THE PROBLEM => Output only the lines below from the one holding "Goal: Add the" down to the one holding "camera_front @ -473", both end lines included and every picture dropped.

INFORMATION PROVIDED =>
Content starts
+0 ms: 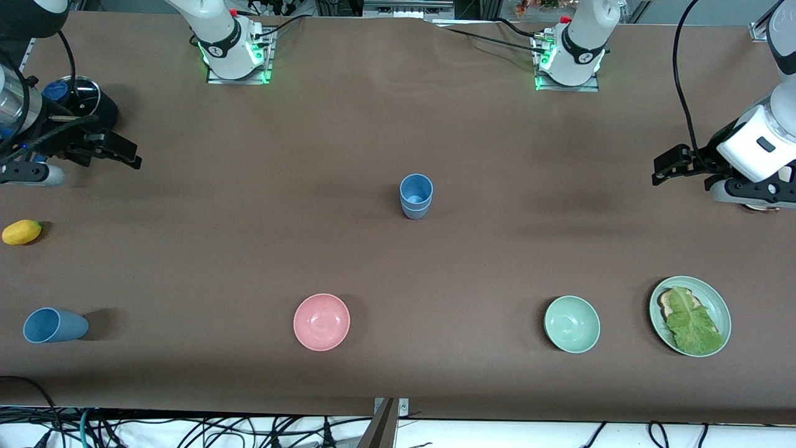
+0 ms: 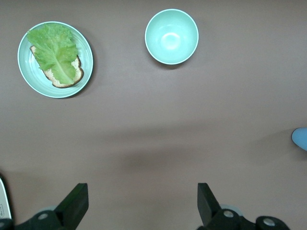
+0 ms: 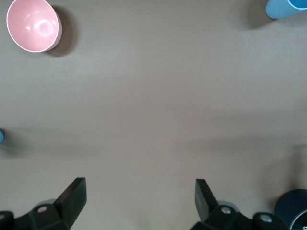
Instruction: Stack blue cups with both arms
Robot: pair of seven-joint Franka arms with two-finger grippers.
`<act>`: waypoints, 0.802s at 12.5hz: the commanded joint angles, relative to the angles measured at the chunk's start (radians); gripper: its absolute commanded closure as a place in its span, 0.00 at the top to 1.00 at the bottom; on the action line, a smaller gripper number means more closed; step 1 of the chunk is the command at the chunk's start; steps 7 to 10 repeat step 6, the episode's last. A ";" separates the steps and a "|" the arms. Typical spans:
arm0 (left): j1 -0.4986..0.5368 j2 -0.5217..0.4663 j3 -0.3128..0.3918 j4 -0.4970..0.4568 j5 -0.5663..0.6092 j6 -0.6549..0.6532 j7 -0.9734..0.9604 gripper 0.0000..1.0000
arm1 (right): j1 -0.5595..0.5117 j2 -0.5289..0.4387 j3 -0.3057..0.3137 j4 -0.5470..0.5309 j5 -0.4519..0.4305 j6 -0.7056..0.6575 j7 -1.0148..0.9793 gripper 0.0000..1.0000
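Two blue cups (image 1: 416, 196) stand nested upright, one in the other, in the middle of the table. A third blue cup (image 1: 55, 325) lies on its side near the front camera at the right arm's end; it also shows in the right wrist view (image 3: 286, 7). My right gripper (image 1: 127, 155) is open and empty, above bare table at the right arm's end (image 3: 140, 187). My left gripper (image 1: 660, 170) is open and empty, above bare table at the left arm's end (image 2: 142, 191). An edge of the nested cups (image 2: 300, 139) shows in the left wrist view.
A pink bowl (image 1: 321, 322) and a green bowl (image 1: 572, 324) sit nearer the front camera than the stack. A green plate (image 1: 719, 304) holds bread and lettuce. A yellow fruit (image 1: 22, 232) and a dark round object (image 1: 84, 99) lie at the right arm's end.
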 commanded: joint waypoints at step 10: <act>0.004 0.011 0.002 0.024 -0.017 -0.020 0.021 1.00 | 0.038 0.019 0.023 0.008 -0.010 -0.035 -0.006 1.00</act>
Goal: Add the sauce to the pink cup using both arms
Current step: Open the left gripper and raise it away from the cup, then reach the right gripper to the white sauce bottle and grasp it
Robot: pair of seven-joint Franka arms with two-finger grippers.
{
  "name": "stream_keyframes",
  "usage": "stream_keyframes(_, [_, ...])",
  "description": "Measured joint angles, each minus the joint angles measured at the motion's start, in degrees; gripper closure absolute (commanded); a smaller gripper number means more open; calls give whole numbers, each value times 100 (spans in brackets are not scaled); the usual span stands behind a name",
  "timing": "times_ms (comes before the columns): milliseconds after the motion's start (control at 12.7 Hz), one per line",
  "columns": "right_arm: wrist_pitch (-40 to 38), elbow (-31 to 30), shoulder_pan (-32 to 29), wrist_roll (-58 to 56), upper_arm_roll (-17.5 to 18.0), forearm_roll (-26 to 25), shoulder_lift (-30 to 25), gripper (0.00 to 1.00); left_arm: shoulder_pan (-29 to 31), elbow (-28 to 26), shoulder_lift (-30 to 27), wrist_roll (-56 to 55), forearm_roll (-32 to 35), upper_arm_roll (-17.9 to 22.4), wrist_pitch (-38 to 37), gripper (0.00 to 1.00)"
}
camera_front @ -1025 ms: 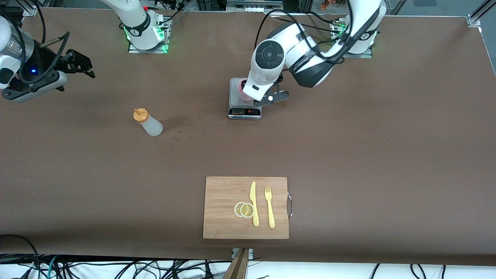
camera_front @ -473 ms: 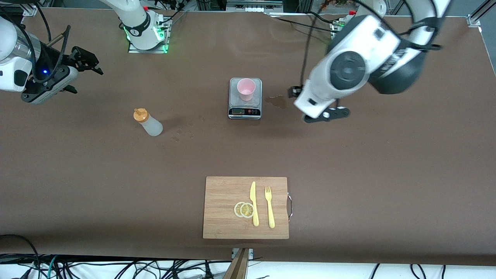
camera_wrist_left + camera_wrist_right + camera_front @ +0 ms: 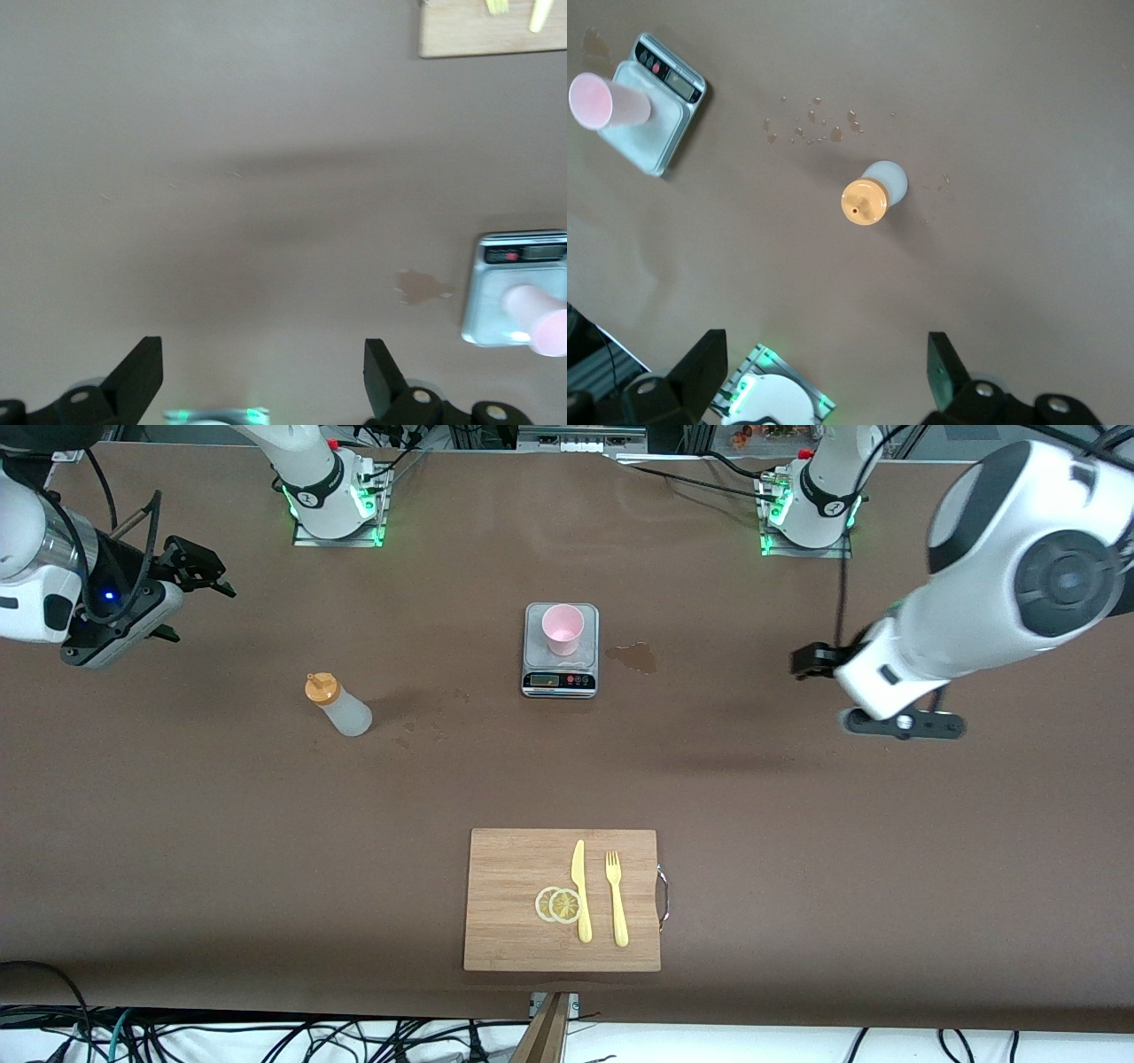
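Pink cup (image 3: 563,628): upright on scale (image 3: 560,669), mid-worktop. Sauce bottle (image 3: 338,705): standing apart, toward right arm's end. Left claw (image 3: 873,691), right claw (image 3: 182,593): both released, aloft, empty. Risk: squeeze-grip toppling bottle; spills missing cup

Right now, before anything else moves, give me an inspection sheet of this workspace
Surface: brown table, one stain beside the scale, droplets near the bottle.
Job's things: pink cup upright on the scale; squeeze bottle standing toward the right arm's end.
Clutter: cutting board with knife, fork, lemon slices.
Grippers: left gripper open, empty, over bare table; right gripper open, empty.
Cables: loose cables along the table's edge.
Surroundings: nothing seen.
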Motion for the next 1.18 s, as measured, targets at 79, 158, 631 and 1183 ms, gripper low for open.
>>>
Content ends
OUTPUT FOR THIS EXERCISE =>
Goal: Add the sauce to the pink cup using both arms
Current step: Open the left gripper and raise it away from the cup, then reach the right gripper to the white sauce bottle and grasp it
Robot: pair of seven-joint Franka arms with two-finger grippers.
{
  "name": "stream_keyframes",
  "usage": "stream_keyframes(_, [_, ...])",
  "description": "Measured joint angles, each minus the joint angles measured at the motion's start, in degrees; gripper closure absolute (commanded); a smaller gripper number means more open; calls give whole numbers, each value times 100 (spans in brackets are not scaled); the usual span stands behind a name",
  "timing": "times_ms (comes before the columns): milliseconds after the motion's start (control at 12.7 Hz), one per line",
  "columns": "right_arm: wrist_pitch (-40 to 38), elbow (-31 to 30), shoulder_pan (-32 to 29), wrist_roll (-58 to 56), upper_arm_roll (-17.5 to 18.0), forearm_roll (-26 to 25), shoulder_lift (-30 to 25), gripper (0.00 to 1.00); left_arm: shoulder_pan (-29 to 31), elbow (-28 to 26), shoulder_lift (-30 to 27), wrist_roll (-56 to 55), forearm_roll (-32 to 35), upper_arm_roll (-17.9 to 22.4), wrist_pitch (-38 to 37), gripper (0.00 to 1.00)"
}
camera_front @ -1025 ms: 
camera_front @ -473 ms: 

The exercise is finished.